What is being asked:
Scan the listing below for the word "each" and copy every line that has it.

____________

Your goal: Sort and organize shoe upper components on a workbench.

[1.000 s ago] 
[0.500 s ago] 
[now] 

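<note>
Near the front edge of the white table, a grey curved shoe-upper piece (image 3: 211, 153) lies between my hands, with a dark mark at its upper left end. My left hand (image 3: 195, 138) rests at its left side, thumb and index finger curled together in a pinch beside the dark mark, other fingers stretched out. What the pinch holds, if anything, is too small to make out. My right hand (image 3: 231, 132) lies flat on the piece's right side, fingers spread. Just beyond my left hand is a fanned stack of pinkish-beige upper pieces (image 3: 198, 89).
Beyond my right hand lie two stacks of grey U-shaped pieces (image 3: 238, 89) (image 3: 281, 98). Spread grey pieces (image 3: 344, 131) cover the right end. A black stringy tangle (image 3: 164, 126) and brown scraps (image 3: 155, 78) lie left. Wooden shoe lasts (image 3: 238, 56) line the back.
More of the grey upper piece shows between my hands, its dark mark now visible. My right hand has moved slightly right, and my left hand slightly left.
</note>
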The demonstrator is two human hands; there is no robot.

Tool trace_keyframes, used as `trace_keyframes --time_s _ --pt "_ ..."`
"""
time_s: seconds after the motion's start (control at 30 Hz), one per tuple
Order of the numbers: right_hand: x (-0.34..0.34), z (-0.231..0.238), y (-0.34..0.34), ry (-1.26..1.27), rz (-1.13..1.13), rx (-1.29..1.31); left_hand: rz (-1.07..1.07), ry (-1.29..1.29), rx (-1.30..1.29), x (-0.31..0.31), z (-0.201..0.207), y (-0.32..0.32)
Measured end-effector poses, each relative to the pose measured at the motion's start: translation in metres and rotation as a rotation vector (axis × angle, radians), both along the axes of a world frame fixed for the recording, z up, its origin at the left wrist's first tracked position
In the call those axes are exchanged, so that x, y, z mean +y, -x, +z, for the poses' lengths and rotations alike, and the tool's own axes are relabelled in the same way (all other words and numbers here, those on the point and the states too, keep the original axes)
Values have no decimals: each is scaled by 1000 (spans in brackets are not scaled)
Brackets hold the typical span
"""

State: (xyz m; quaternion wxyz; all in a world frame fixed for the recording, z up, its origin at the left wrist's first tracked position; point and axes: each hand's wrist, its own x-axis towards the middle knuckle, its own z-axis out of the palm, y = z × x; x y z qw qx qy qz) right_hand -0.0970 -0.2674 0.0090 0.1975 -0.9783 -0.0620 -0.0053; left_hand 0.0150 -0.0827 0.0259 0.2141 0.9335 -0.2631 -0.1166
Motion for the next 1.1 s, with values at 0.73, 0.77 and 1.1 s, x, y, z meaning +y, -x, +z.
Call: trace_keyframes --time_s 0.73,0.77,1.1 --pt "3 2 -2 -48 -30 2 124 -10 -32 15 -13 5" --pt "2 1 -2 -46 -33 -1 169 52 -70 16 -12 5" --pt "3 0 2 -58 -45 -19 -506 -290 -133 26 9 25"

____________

Task output:
Measured end-effector poses, each relative to the pose measured at the motion's start: translation in metres and rotation as a rotation vector (axis × angle, radians), both along the axes of a world frame fixed for the recording, z up, its origin at the left wrist's first tracked position
Values have no decimals: each is scaled by 1000 (spans in brackets are not scaled)
State: (xyz m; quaternion wxyz; all in a world frame fixed for the recording, z up, its origin at the left wrist's first tracked position; point and axes: each hand's wrist, its own x-axis towards the middle knuckle, its own z-axis out of the palm, y = z × x; x y z qw qx qy qz) right_hand -0.0970 -0.2674 0.0090 0.1975 -0.9783 -0.0620 -0.0053; left_hand 0.0150 -0.0827 0.0259 0.2141 0.9335 -0.2631 -0.1166

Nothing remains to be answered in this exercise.